In the pure state, chlorobenzilate is a colorless to pale yellow solid, but the commercial product is a brownish liquid. It is only slightly soluble in water, but miscible with acetone, toluene and methanol.

==Toxicity==
There is no data on the carcinogenic effects of chlorobenzilate in humans. However, when mice were administered the substance orally, carcinogenic effects were observed. The U.S. Environmental Protection Agency has therefore classified chlorobenzilate as a probable human carcinogen (Group B2). The International Agency for Research on Cancer has concluded that there is insufficient information available to evaluate the carcinogenicity of chlorobenzilate in humans.

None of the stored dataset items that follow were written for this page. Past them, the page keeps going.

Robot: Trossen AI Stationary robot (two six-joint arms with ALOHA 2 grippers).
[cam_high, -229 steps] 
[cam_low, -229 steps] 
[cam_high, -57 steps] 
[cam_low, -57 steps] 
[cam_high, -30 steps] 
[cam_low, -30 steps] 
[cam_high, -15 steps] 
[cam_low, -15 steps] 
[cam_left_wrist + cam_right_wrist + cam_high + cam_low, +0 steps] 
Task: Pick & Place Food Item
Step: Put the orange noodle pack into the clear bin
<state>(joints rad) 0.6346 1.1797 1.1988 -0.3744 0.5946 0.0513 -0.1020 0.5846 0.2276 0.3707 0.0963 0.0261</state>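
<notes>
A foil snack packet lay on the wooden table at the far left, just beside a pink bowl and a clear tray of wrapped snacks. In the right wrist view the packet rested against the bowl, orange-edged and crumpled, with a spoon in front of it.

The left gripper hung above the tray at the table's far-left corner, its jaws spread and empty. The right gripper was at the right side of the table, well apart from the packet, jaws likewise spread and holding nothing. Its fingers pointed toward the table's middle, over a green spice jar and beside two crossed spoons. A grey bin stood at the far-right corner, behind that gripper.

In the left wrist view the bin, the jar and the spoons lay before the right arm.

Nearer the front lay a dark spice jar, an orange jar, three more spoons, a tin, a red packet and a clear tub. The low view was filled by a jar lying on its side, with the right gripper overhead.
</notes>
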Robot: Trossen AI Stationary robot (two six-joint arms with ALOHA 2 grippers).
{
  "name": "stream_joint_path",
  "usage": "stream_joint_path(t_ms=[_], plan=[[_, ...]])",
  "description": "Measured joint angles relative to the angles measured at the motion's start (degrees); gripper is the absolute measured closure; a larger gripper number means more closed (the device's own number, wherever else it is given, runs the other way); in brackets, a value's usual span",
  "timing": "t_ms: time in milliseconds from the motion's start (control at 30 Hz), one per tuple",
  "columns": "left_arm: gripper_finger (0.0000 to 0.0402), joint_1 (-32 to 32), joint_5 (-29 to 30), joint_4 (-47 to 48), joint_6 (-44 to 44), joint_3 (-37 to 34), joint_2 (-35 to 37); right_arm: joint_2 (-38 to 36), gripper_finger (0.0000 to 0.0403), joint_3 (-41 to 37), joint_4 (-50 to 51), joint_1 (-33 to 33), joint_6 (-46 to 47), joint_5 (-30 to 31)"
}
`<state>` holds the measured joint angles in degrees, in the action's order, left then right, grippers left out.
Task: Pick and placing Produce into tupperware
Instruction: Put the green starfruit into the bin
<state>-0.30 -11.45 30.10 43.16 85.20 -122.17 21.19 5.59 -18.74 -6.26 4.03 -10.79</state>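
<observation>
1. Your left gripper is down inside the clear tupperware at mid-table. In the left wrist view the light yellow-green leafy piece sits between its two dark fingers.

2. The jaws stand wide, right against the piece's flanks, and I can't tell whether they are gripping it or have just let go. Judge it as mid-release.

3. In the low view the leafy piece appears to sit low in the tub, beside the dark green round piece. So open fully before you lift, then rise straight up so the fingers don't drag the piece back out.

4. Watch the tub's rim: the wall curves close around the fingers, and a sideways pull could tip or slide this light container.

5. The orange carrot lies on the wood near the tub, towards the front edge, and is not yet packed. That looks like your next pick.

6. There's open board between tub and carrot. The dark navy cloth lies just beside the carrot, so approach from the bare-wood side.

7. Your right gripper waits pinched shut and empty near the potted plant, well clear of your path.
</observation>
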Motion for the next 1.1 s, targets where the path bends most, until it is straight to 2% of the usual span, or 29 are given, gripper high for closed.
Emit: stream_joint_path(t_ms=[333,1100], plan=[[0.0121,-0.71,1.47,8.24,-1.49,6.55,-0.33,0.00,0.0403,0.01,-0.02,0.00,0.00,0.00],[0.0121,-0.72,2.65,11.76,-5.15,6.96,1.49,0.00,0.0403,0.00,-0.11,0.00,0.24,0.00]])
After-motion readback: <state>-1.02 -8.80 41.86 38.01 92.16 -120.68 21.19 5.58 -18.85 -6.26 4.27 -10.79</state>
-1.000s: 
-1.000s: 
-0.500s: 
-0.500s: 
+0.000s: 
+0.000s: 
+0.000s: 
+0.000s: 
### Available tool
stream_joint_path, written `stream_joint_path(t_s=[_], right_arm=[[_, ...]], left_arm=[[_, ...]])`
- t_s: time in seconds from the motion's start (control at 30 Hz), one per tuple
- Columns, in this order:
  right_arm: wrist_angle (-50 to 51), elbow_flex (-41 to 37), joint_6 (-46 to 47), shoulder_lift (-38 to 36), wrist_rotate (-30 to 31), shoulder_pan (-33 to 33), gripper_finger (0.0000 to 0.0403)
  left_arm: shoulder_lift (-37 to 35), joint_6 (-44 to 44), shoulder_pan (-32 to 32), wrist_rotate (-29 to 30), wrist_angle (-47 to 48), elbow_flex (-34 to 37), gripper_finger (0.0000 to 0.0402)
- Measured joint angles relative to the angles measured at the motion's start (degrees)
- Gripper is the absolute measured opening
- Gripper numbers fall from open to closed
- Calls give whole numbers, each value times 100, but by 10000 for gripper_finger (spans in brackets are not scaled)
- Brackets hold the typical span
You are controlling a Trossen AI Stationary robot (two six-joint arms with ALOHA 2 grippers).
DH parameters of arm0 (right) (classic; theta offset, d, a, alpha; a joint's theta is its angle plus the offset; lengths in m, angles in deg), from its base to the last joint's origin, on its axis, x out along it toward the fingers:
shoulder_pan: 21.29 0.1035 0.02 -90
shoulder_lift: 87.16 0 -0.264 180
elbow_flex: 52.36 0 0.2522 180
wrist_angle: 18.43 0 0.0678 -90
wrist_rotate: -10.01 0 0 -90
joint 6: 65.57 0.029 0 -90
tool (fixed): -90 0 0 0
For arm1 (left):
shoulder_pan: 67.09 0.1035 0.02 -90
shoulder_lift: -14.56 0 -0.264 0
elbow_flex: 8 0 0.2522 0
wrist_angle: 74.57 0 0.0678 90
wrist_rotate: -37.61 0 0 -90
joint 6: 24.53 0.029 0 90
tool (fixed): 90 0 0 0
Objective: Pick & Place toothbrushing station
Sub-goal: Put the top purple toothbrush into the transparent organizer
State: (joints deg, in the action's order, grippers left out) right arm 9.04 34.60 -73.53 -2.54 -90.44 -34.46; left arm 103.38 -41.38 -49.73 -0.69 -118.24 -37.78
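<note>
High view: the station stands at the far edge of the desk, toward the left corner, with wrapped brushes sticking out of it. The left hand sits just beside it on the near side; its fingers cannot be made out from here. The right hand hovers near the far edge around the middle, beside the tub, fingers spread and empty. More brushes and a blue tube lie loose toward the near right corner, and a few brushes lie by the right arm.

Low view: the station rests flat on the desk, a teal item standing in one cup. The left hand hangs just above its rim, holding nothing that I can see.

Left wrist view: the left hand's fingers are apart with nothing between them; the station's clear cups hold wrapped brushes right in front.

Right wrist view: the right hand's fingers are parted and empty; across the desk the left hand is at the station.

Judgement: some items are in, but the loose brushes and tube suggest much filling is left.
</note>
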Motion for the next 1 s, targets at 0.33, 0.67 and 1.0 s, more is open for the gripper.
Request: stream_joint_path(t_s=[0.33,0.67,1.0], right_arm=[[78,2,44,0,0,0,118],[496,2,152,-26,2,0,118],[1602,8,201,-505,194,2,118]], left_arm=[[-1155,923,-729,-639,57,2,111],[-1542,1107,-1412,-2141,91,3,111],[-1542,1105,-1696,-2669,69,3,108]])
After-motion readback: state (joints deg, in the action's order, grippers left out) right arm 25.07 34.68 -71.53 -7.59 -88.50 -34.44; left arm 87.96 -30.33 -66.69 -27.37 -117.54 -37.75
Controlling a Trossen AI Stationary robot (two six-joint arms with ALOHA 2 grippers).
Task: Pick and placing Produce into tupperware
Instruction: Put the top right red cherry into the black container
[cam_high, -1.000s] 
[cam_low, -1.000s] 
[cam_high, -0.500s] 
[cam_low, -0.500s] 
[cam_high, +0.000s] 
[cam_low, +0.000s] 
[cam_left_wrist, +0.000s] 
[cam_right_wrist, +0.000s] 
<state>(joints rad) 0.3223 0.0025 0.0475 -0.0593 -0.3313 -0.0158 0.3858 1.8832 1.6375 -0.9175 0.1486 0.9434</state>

Chlorobenzilate is a persistent organic pollutant and is very toxic to aquatic invertebrates.

==Regulation==
After carcinogenicity was established in mice, the use of chlorobenzilate was banned in the United States in 1979, except for citrus cultivation. After 1999, it was banned completely. In the European Union, its use is also currently banned.

International trade in chlorobenzilate is regulated by the Rotterdam Convention.